* [PROBLEM]: Write the listing out again word for word. Pictures do not belong in the copy.

****************************************

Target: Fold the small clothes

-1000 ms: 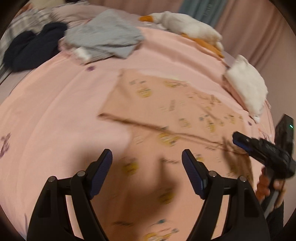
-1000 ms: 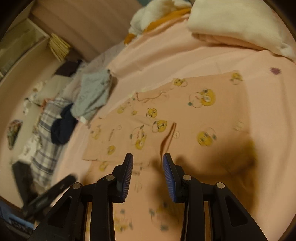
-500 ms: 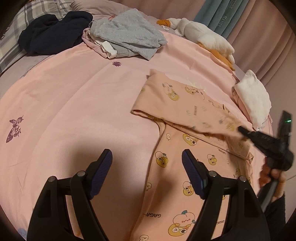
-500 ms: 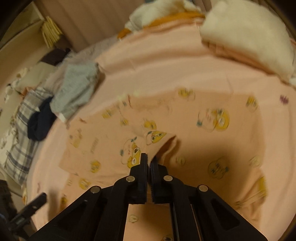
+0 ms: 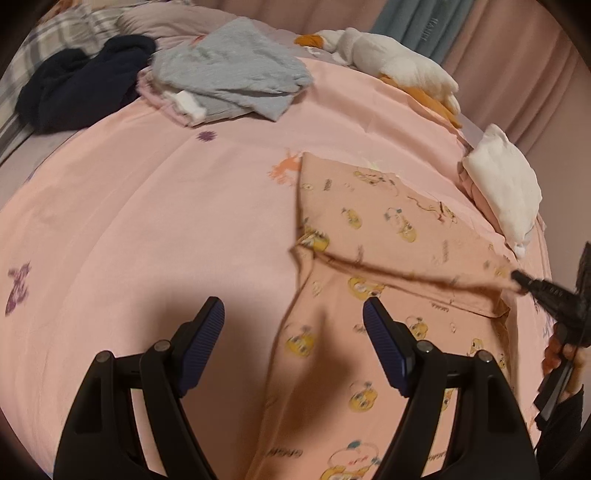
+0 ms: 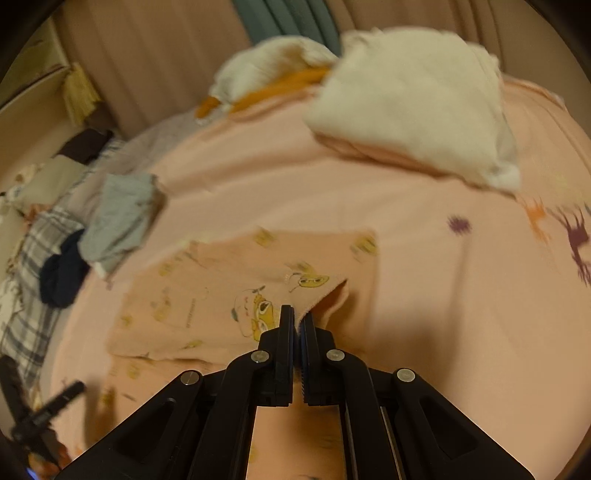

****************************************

* [SOLUTION TO THE PROBLEM]:
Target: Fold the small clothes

-1000 ms: 
-1000 ms: 
-500 ms: 
-500 ms: 
+0 ms: 
+0 ms: 

This finishes the exercise.